▸ **Task statement**
Please repeat the data below exactly, with the pictures removed.
__________
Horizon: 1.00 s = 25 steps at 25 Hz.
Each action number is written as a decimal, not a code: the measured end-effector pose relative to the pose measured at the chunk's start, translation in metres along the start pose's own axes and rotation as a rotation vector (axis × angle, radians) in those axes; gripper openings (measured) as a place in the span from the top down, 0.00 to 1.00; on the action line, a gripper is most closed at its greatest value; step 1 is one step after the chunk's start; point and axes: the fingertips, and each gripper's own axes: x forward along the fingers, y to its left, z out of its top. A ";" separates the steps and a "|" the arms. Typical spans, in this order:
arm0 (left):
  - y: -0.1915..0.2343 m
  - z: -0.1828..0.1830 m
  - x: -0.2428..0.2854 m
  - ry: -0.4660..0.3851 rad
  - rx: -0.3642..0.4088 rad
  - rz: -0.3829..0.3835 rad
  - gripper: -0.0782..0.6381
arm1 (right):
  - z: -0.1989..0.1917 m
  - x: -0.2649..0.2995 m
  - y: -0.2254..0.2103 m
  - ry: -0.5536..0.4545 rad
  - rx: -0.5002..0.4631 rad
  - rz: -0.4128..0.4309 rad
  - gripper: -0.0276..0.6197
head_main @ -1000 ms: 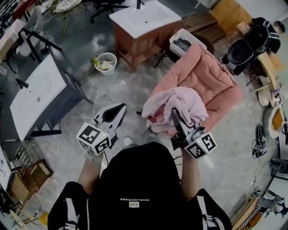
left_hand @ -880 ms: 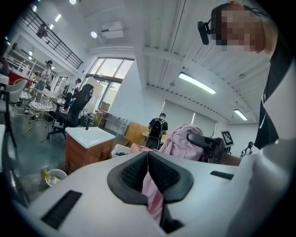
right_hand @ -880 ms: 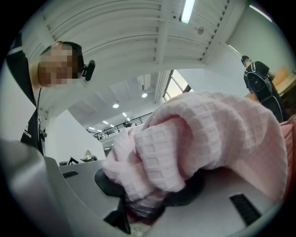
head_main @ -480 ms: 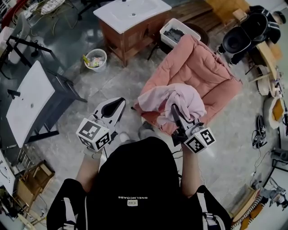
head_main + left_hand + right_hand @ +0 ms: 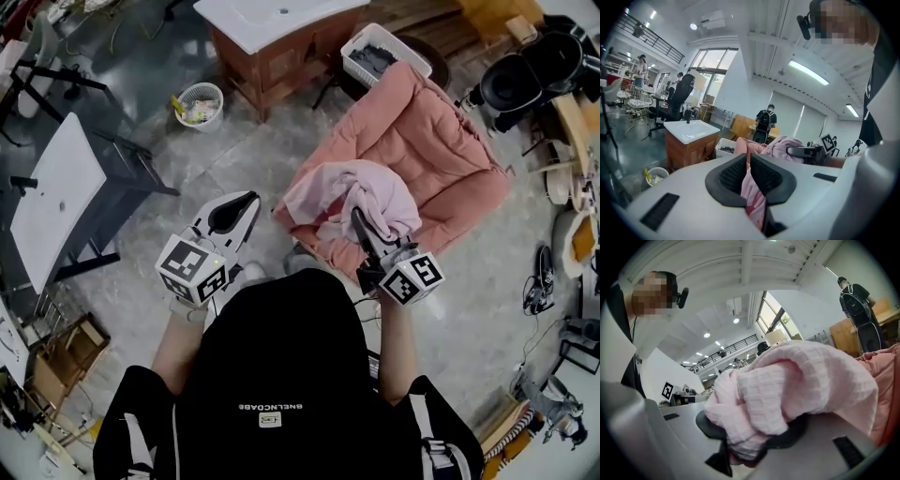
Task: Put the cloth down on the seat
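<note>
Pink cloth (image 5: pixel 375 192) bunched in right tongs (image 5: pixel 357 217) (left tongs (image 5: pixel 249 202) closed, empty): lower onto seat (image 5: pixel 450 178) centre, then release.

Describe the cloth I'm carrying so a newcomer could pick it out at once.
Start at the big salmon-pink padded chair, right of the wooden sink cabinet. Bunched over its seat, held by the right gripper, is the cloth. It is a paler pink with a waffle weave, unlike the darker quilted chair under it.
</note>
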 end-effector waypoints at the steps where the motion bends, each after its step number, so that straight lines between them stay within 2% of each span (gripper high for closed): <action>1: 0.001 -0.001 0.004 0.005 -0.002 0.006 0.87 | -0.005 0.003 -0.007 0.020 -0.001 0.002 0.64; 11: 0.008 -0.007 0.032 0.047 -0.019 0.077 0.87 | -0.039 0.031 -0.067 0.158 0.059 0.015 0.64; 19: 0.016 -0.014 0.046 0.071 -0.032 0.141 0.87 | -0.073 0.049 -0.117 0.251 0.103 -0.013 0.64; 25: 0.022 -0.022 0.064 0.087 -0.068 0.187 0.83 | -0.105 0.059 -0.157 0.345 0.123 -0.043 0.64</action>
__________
▸ **Exercise result**
Horizon: 1.00 s = 25 steps at 25 Hz.
Each action number is written as a decimal, not a code: the measured end-effector pose relative to the pose measured at the chunk's start, translation in metres along the start pose's own axes and rotation as a rotation vector (axis × angle, radians) in those axes; gripper openings (measured) as a place in the span from the top down, 0.00 to 1.00; on the action line, a gripper is most closed at its greatest value; step 1 is one step after the chunk's start; point and axes: the fingertips, and each gripper's own axes: x forward along the fingers, y to its left, z out of its top. A ";" separates the steps and a "|" the arms. Typical spans, in this order:
arm0 (left):
  - y: -0.1915..0.2343 m
  - z: -0.1828..0.1830 m
  - x: -0.2428..0.2854 m
  - ry: -0.4660..0.3851 rad
  - rx: -0.3642..0.4088 rad
  - rz: -0.3829..0.3835 rad
  - gripper: -0.0782..0.6381
arm1 (right):
  - z: -0.1989..0.1917 m
  - x: -0.2649..0.2995 m
  - y: -0.2254..0.2103 m
  - ry: -0.5536..0.4545 rad
  - rx: -0.5002..0.4631 rad
  - rz: -0.4128..0.4309 rad
  - gripper: -0.0276..0.6197
head_main @ -1000 ms: 
left_hand @ -880 ms: 
right_hand @ -880 ms: 
head_main @ -480 ms: 
head_main + left_hand + right_hand @ +0 ms: 
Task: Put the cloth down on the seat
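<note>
Pink cloth (image 5: pixel 375 192) bunched in right tongs (image 5: pixel 357 217) (left tongs (image 5: pixel 249 202) closed, empty): lower onto seat (image 5: pixel 450 178) centre, then release.

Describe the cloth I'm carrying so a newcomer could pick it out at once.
Start at the big salmon-pink padded chair, right of the wooden sink cabinet. Bunched over its seat, held by the right gripper, is the cloth. It is a paler pink with a waffle weave, unlike the darker quilted chair under it.
</note>
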 end-effector waypoints at the steps where the motion bends, each after its step number, so that straight lines between them stay within 2% of each span (gripper high for closed): <action>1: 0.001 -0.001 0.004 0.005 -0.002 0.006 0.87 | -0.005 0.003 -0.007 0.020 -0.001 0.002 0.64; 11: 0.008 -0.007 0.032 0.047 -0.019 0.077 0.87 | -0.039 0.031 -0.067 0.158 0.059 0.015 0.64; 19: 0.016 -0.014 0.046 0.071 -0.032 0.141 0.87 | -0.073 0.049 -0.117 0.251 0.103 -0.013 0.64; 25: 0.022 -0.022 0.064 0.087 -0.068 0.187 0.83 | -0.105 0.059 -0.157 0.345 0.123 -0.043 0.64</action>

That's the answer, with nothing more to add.